Nicholas J. Reid and Jason Johnston
Nicholas J. Reid and Jason Johnston
Nicholas J. Reid and Jason Johnston

If you know someone who was killed in the wars in Iraq and Afghanistan, then you might be interested in the National Reading of the Names.

Yesterday, Jan Scruggs, President and Founder of the Vietnam Veterans Memorial Fund, announced that on Memorial Day Weekend the VVMF will honor Iraq and Afghanistan veterans by reading aloud the names of the 6,785 American service men and women who have died in Iraq and Afghanistan.

On May 24th, Vietnam Veterans, family and friends will read the names of the 6,785 American service men and women during a ceremony on the National Mall.

Some of those names are the names of people from the Brockport area.

Among the names to be read will be Nicholas J. Reid, Jason Johnston, Bruce Kevin Clark, Philip Dykeman, Jason D. Hasenauer, Nekl B. Allen, and David Travis Friedrich. All of whom have connections to Brockport.

Last month, the U.S. House of Representatives passed legislation to designate the Brockport Post Office as the Staff Sgt. Nicholas J. Reid Post Office Building. The Senate still needs to pass the legislation.

Nicholas J. Reid was born in Brockport, and graduated from Brockport High School before enlisting in the Army in 2004.

Reid was assigned to the 53rd Ordnance Company. During his second deployment to Afghanistan, Reid was mortally wounded by an improvised explosive device on December 9, 2012.

Reid died of his wounds on December 13, 2012 at a U.S. Army hospital in Landsthul, Germany.

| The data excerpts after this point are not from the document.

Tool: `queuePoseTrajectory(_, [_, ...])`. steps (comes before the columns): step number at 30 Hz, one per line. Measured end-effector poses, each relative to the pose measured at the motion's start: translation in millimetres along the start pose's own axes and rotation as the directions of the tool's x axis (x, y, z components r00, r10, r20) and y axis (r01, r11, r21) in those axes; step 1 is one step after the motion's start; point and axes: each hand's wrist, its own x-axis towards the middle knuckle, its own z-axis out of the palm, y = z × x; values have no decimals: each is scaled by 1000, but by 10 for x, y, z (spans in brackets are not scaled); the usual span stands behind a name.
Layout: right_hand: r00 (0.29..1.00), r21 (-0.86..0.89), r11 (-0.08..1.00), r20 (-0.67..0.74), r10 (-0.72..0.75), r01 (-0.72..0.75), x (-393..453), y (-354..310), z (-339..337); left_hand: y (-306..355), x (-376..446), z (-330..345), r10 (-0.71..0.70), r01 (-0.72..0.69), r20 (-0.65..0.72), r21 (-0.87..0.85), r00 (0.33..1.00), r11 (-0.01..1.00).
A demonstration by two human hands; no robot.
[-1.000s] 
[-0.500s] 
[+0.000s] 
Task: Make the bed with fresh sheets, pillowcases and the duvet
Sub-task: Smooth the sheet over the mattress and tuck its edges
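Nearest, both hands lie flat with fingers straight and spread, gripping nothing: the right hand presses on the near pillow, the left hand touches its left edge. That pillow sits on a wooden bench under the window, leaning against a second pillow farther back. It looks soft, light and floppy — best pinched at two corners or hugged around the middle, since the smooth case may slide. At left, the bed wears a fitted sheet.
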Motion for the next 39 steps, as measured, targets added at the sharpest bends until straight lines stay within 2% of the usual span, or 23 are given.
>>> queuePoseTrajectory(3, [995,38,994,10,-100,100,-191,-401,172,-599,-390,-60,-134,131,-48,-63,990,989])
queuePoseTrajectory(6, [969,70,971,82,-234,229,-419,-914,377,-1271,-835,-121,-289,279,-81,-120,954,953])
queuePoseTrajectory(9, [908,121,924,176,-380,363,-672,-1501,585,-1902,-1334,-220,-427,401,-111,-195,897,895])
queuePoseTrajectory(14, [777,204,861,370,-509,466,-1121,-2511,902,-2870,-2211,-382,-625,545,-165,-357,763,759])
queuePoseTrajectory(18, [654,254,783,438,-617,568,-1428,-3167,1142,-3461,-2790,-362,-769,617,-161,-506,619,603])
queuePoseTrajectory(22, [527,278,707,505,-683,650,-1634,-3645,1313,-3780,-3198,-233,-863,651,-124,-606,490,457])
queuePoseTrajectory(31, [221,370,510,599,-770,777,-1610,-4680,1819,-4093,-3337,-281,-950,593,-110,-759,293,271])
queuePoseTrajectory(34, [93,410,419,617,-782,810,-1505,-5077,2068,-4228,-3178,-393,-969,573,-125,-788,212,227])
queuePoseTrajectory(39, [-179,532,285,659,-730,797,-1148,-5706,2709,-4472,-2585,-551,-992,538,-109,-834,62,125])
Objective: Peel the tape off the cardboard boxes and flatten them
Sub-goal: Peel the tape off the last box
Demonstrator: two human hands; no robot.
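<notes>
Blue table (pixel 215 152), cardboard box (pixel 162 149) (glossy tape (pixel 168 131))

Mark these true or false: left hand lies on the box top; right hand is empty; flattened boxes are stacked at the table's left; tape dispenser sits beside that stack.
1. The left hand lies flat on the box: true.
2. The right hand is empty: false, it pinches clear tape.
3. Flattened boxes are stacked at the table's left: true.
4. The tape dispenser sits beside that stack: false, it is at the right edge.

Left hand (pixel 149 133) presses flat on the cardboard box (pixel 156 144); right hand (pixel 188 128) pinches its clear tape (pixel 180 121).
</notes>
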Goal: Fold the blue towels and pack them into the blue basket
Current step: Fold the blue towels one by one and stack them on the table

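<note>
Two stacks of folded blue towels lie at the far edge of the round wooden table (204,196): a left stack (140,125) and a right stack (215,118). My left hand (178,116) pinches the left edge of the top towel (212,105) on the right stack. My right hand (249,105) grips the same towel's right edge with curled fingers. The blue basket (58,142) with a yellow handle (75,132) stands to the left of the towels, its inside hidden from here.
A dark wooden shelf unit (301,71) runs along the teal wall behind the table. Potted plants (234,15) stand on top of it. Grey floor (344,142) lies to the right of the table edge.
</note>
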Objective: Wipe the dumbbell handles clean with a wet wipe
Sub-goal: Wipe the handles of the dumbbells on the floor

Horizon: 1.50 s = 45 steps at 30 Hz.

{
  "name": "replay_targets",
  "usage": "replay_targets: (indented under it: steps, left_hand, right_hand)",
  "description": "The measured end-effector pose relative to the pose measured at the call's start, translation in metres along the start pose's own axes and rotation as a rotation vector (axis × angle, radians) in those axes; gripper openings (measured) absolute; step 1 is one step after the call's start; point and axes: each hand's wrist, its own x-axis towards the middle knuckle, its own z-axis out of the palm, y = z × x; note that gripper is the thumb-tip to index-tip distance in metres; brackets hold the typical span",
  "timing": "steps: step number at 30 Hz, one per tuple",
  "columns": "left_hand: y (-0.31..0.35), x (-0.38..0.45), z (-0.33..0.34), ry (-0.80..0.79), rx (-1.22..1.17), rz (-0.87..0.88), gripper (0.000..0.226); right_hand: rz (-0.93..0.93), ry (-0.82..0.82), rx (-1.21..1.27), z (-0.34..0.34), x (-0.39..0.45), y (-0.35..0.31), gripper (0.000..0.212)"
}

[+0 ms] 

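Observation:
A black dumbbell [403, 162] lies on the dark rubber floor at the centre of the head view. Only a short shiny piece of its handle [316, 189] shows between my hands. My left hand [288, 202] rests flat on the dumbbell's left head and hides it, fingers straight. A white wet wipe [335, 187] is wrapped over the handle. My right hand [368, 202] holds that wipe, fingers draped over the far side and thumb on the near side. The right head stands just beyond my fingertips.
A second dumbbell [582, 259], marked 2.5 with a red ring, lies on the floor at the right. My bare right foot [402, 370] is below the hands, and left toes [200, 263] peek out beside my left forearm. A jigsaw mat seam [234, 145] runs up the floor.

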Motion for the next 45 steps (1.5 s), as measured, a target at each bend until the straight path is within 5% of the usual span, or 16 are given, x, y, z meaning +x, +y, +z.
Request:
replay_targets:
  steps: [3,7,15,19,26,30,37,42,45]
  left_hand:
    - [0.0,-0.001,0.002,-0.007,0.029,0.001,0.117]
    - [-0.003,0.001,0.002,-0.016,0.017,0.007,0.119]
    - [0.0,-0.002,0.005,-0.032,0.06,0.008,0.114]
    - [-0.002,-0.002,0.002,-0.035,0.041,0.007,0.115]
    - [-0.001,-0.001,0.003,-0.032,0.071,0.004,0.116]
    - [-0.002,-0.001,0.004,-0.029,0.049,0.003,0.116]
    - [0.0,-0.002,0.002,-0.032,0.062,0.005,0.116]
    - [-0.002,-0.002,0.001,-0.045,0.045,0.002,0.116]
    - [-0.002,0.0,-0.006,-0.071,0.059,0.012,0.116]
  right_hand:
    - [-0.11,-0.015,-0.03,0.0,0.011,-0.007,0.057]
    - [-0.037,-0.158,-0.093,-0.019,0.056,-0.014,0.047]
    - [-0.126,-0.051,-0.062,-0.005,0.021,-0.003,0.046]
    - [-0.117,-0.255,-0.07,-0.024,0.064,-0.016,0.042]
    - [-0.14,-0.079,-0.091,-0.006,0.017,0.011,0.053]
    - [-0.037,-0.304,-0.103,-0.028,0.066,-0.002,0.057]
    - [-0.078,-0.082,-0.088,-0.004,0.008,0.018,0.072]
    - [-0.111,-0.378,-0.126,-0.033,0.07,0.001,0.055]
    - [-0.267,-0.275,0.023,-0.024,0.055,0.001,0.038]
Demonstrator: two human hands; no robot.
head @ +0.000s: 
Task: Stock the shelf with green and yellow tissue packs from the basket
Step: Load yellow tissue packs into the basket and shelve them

U.S. Army Specialist Jason Johnston may have been from Albion, in Orleans County. But his roots were in the Brockport area. His grandparents lived near Brockport, and when Jason was a toddler he lived in Hamlin.

Jason Johnston was killed in December 2009 by a roadside bomb in southern Afghanistan. Jason was assigned to Company B, 2nd Battalion, 508th Parachute Infantry Regiment, 4th Brigade Combat Team, 82nd Airborne Division.

Captain Bruce Kevin Clark, an Army nurse, was killed in Afghanistan in 2012. Clark was a native of Michigan, but he spent six years in Spencerport, where he was a volunteer firefighter. He graduated from SUNY Brockport.

Marine Corps Captain Philip Dykeman, of Brockport, was killed in Iraq’s Anbar Province on June 26, 2008. Dykeman was assigned to 2nd Battalion, 3rd Regiment, 3rd Marine Division. Dykeman graduated from RIT and he also studied Criminal Justice at SUNY Brockport.

Army PFC. Jason D. Hasenauer, 21, of Hilton, was killed near Kandahar, Afghanistan in 2005 when his Humvee rolled over because of a roadside bomb.

Staff Sgt. Nekl B. Allen, from Spencerport, was killed in Wardak Province; in Afghanistan on September 12, 2009. He was an infantryman with the 2nd Battalion, 87th Infantry Regiment, 3rd Brigade Combat Team. He was a graduate of Churchville-Chili High School.

Sgt. David Travis Friedrich, 26, of Hammond, N.Y. was killed in a mortar attack on a U.S. base near the Abu Ghraib prison on the western outskirts of Baghdad in September 2003.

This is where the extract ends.